Le groupe revendique une hausse de plus de 25 % du chiffre d’affaires au premier trimestre par rapport à celui de l’an passé. « La demande est toujours aussi vive en résidence principale, secondaire ou tertiaire, c’est-à-dire en habitation principale en région parisienne avec un pied-à-terre à Paris pour trois ou quatre jours par semaine », ajoute-t-il.
Les Yvelines restent, comme en 2021, très demandées « grâce à leurs espaces verts et leur proximité de Paris, mais les Hauts-de-Seine nord : Colombes, Bois-Colombes, Asnières, La Garenne-Colombes, Clichy… ont, c’est nouveau, beaucoup de succès cette année », remarque Richard Tzipine, directeur général de Barnes.
À la fin du mois de mai, il doit annoncer « un chiffre d’affaires en hausse de 10 % par rapport aux cinq premiers mois de 2021, année de tous les records ». Dans Paris intra-muros, il assiste au retour en grâce des quartiers Montmartre et Marais, délaissés durant le Covid.

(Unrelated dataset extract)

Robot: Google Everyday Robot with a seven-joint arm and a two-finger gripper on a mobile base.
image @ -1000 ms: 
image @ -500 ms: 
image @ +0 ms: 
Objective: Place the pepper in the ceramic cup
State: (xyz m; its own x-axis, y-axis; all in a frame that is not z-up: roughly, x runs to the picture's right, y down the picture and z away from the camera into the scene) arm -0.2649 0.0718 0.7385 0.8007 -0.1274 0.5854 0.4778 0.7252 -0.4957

Les acquéreurs étrangers de retour
Après deux ans d’absence, les acheteurs étrangers amorcent leur retour. « 5 à 10 % de nos transactions sont réalisées en ce moment par des étrangers contre 50 % d’habitude », remarque Alexander Kraft. En tête desquels on trouve les Européens frontaliers (Belges, Luxembourgeois, Allemands, Suisses) et Scandinaves.
« Les Américains commencent à revenir en force depuis six semaines », selon le président de Sotheby’s, qui y voit « le début d’une vague qui pourrait soutenir le marché si la demande française ralentit ». Chez Féau, on compte déjà une quinzaine d’acquéreurs nord-américains depuis le début de l’année, contre deux seulement l’an passé. « La forte appréciation du dollar par rapport à l’euro depuis deux mois permet aux Américains de gagner 20 % de pouvoir d’achat lors de leurs achats en euros et ils en profitent, surtout que beaucoup étaient déjà en recherche avant le Covid… Ils entrent même en concurrence avec les Français ! », analyse-t-il.

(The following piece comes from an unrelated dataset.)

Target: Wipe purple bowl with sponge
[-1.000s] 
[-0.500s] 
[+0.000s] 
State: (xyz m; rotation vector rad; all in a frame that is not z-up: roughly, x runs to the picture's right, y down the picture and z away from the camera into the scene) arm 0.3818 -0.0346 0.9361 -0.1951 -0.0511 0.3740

Seul Sotheby’s note une montée en puissance depuis quelques semaines d’investisseurs d’Europe de l’Est, « des Hongrois, Tchèques, Polonais qui souhaitent sécuriser leurs fonds dans la pierre française, mais sans créer une réelle tendance ». Pour beaucoup de professionnels, c’est moins la guerre qui a un impact sur leur activité — le poids des Russes étant résiduel — que ses conséquences, avec la montée de l’inflation. « Le spectre de la hausse des taux crée une forme d’urgence pour les acquéreurs, qui anticipent des taux plus hauts dans les mois à venir… Du coup, la cadence de nos ventes dépasse la cadence de nos offres », conclut Nicolas Pettex-Muffat.

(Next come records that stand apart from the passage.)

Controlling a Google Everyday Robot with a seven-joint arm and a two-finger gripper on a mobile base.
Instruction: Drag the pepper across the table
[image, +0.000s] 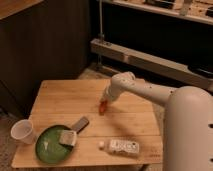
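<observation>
The small red-orange pepper (102, 108) lies on the light-wood plank table (60, 95), a little right of its middle. My gripper (104, 104) reaches down from the white arm on the right and sits right on the pepper's upper end, shut on it. The gripper's tip hides part of the pepper.
A green plate (46, 147) holding a pale sponge-like block (67, 138) sits at the front left, with a dark flat object (80, 123) leaning at its edge. A white cup (23, 132) stands at the left edge. A clear plastic bottle (120, 146) lies at the front. A dark cabinet (45, 45) stands behind.
</observation>
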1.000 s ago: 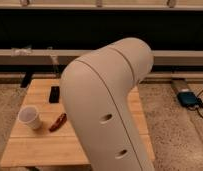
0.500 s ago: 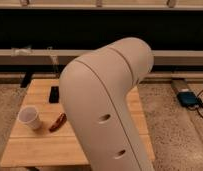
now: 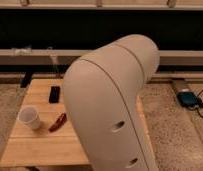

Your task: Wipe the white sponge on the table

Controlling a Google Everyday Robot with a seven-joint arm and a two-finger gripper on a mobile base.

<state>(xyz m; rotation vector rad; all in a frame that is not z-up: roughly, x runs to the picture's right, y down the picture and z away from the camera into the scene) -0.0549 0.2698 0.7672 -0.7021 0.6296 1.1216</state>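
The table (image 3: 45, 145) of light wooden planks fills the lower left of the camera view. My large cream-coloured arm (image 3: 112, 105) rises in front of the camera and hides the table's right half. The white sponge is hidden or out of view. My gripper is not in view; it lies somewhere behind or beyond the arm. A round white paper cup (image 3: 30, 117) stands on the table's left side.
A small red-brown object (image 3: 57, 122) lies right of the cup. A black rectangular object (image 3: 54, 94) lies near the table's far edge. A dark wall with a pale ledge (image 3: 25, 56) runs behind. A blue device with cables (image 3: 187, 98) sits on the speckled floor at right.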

Signe ultime de l’effervescence du marché, les acheteurs ne pinaillent pas et se décident très vite, parfois en quelques heures. « Je viens de vendre, en une visite, à un Égyptien, un appartement à refaire entièrement de 180 m2 avenue Foch (XVIe) à 2,75 millions d’euros », souligne Charles Daireaux, directeur de l’agence Mercure Forbes Global Properties de Paris Ouest.
Une seule visite a suffi aussi à cet appartement, pourtant en premier étage, avenue d’Eylau (XVIe), de 260 m2 (2,9 millions d’euros), pour trouver preneur, comme pour cet appartement de 335 m2 boulevard de Beauséjour (XVIe, plus de 5 millions d’euros). À peine rentrés, les biens trouvent preneurs. Est-ce que ça va durer ? Les professionnels veulent y croire.